> _Task statement_: Drop the images. Copy every line below character for character.

> _Provided material_:
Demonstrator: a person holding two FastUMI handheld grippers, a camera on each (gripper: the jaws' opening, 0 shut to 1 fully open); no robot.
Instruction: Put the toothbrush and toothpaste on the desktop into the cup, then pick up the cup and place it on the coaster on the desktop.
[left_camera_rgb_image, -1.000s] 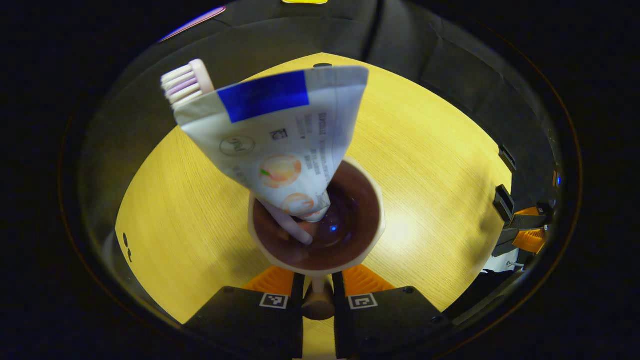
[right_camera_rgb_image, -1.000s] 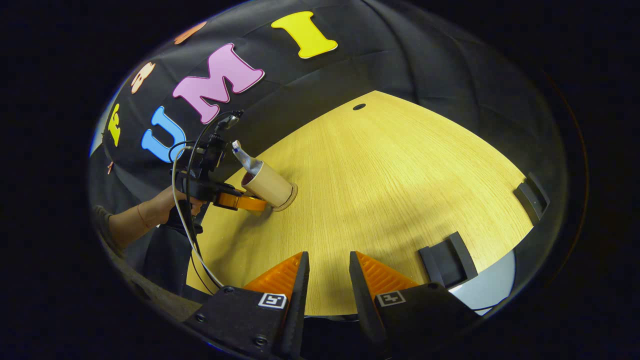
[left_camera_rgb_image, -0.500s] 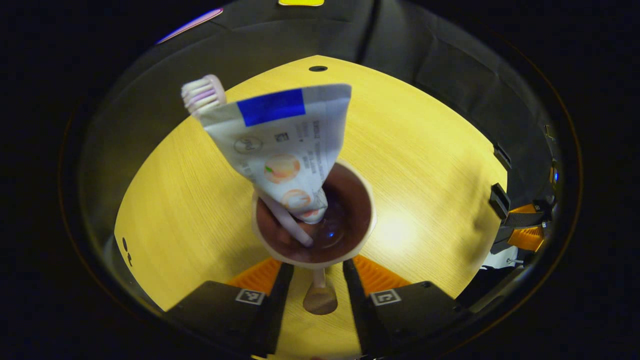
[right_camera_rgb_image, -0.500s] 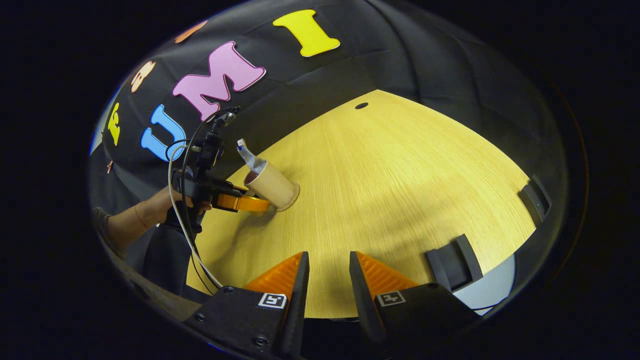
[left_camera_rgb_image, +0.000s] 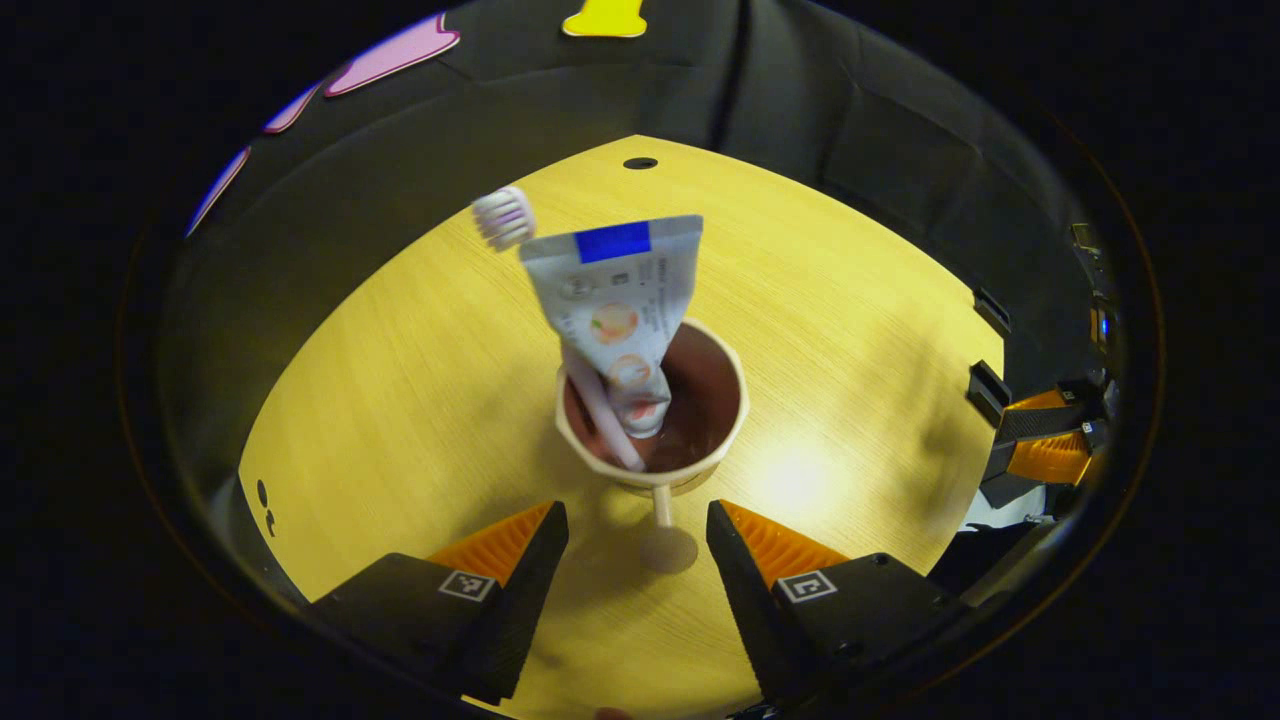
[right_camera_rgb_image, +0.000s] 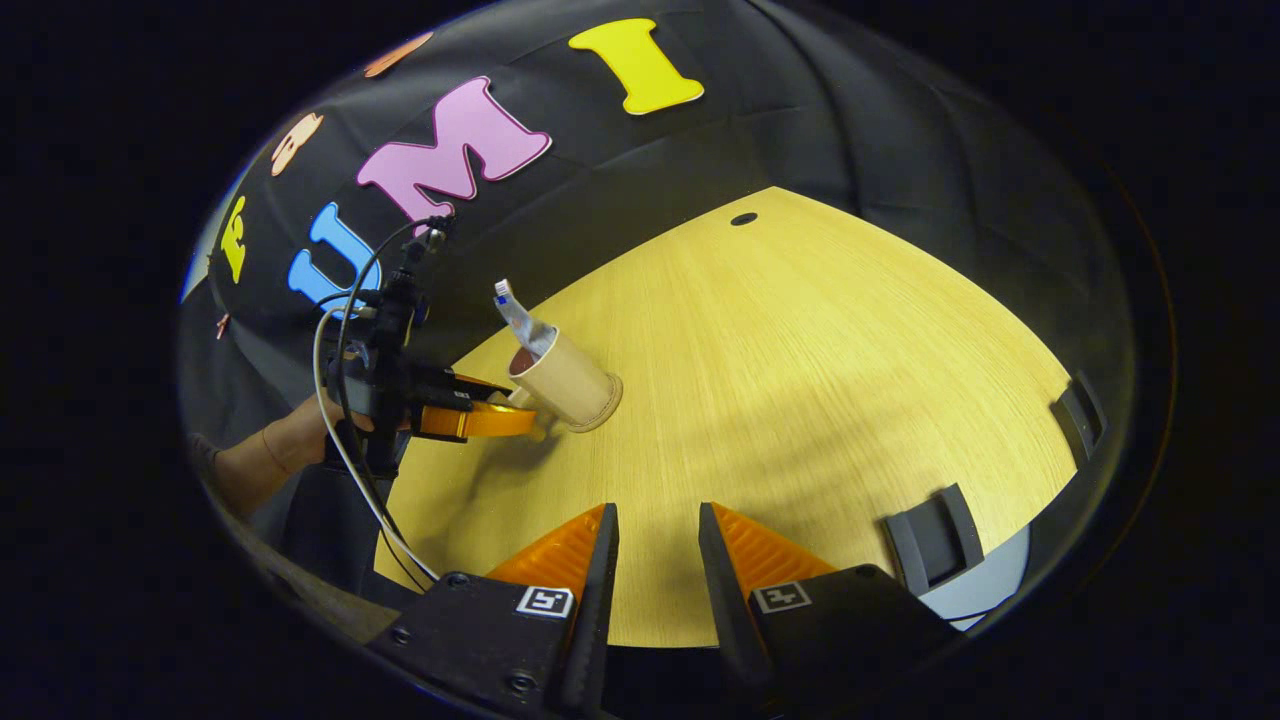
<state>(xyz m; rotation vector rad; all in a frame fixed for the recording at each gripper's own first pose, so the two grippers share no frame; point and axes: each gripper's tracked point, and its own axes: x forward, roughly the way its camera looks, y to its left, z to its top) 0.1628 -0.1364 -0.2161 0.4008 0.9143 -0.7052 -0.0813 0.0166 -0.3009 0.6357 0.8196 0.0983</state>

> _Answer box_:
Demonstrator: a person holding two FastUMI handheld grippers, a camera on each (gripper: the jaws' opening, 0 shut to 1 fully open); no robot.
Instruction: Put the toothbrush and toothpaste on the desktop into the cup, then pick up the cup and place it on the coaster on the desktop.
[left_camera_rgb_image, -1.000s] 
[right_camera_rgb_image, -1.000s] 
[left_camera_rgb_image, -0.500s] 
[right_camera_rgb_image, -0.500s] 
[left_camera_rgb_image, +0.000s] 
[right_camera_rgb_image, +0.000s] 
<state>(xyz m; rotation vector rad; all in a frame fixed for the recording at each gripper's own first pose, so the two grippers share no frame; point and axes: each gripper's tracked point, and its own axes: x forward, roughly the way its camera looks, y to its left, z to its top) 0.1628 -0.1364 -0.2161 0.4008 0.9143 -0.7052 -0.0813 0.0166 -0.3009 0.6357 0.8196 0.0983</state>

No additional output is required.